UCSD Pediatric, Pediatric Neurology, and Medicine/Pediatrics Residency Programs – Adolescent Medicine Rotation

Course Director: Dr. Maya Kumar

UCSD Pediatrics and Medicine/Pediatrics residents will complete their Adolescent Medicine Rotation during their 3rd year; Pediatric Neurology residents will complete the rotation during their 2nd year.  The 4-week rotation is divided into 2 weeks at Rady Children's Hospital San Diego and 2 weeks at the Naval Medical Center of San Diego.

While at the Rady Children's Hospital site, residents will spend almost every morning and some afternoons rounding on the Medical-Behavioral Unit (MBU), a multidisciplinary inpatient eating disorder unit with care provided by an attending pediatrician, a psychology team, a dietitian, and a consult psychiatry team.  While on the MBU, residents will learn to assess and manage adolescents presenting with severe malnutrition, become familiar with diagnostic criteria for a variety of eating disorders, participate in a multidisciplinary approach to family-based treatment , and gain exposure to the legal and ethical challenges in the treatment of eating disorders. 

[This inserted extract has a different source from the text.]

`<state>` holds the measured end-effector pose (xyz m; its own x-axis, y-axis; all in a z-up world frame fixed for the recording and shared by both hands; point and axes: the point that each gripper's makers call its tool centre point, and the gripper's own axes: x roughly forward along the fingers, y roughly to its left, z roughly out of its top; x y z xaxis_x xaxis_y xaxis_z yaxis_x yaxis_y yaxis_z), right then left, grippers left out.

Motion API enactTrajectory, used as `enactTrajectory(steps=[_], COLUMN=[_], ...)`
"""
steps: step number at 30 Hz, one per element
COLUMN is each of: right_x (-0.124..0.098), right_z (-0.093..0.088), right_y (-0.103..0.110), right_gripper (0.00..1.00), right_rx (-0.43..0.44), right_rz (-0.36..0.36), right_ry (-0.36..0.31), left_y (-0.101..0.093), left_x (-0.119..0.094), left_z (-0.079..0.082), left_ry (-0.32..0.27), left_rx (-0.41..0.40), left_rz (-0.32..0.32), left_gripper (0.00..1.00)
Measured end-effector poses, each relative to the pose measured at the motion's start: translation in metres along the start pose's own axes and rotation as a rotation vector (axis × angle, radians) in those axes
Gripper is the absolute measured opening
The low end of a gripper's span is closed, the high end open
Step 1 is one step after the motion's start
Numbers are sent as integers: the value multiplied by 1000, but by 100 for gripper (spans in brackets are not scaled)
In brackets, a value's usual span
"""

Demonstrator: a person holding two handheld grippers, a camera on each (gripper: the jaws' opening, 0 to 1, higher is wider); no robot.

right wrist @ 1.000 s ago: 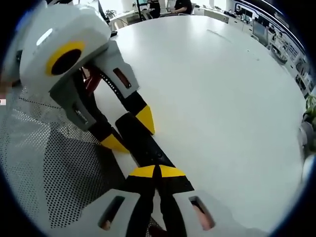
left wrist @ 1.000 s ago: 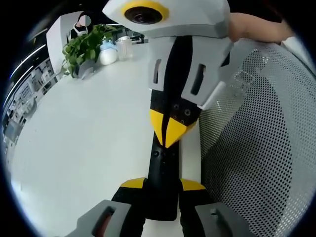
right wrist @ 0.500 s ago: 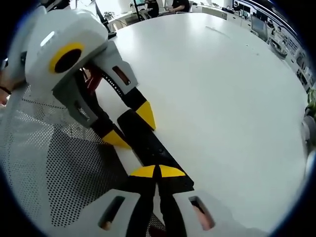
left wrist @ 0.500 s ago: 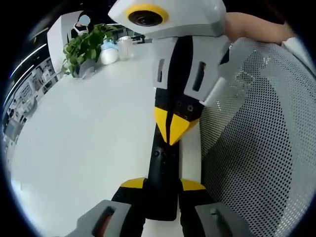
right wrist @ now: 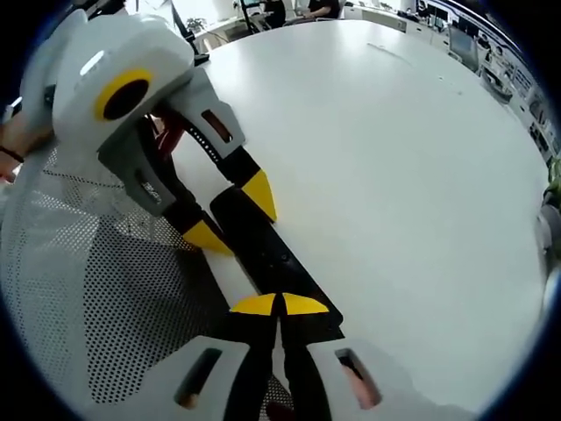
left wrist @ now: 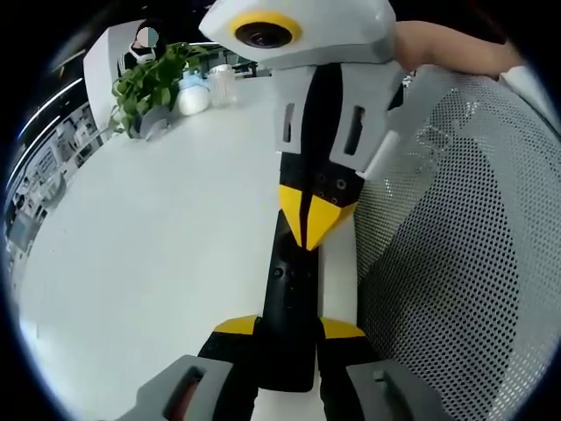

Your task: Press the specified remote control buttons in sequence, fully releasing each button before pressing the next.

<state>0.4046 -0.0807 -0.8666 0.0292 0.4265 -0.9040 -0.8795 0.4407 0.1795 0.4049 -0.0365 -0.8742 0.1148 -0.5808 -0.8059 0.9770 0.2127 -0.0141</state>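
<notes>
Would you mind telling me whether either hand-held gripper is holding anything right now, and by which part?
The left hand-held gripper clamps the black remote by its near end. The right hand-held gripper, tips together, holds nothing and pokes the remote's face.

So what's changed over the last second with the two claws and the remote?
The right claw, shut, has slid a little along the black remote, away from the left claw. The left claw stays clamped on the remote's end; the remote hasn't moved on the white table.

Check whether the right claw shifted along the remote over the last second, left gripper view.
Yes. The right claw, shut, slid down the black remote toward the left claw; the potted plant stays put.
</notes>
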Motion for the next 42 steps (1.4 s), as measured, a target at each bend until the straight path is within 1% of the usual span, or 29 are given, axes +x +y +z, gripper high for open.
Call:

Residents will spend several afternoons at the Rady Children's Hospital Adolescent and Young Adult Medicine Outpatient Clinic.  Here, they will assess and treat young people up to 26 years old for a variety of conditions including menstrual disorders, eating disorders, anxiety, depression, ADHD/ADD, complex contraceptive needs, adolescent pregnancy, sexually transmitted infections, and gender dysphoria.  Residents will gain familiarity with minor consent laws, limits of confidentiality, and management of psychosocially complex patients. 

Residents will spend at least one afternoon at the San Diego County STD Clinic, a high-volume community clinic treating adolescents and adults.  Residents will learn the differential diagnoses for different genitourinary symptoms, laboratory investigations for STDs, and will practice obtaining sensitive sexual histories and performing genital exams

Residents will spend one morning at San Diego Juvenile Hall providing medical assessments for incarcerated youth.  Residents will learn more about common physical and mental health needs of incarcerated youth.  This experience will give residents an opportunity to consider what social determinants of health, including poverty, abuse, neglect, trafficking, trauma, mental health issues, and substance abuse, contribute to juvenile law-breaking and incarceration.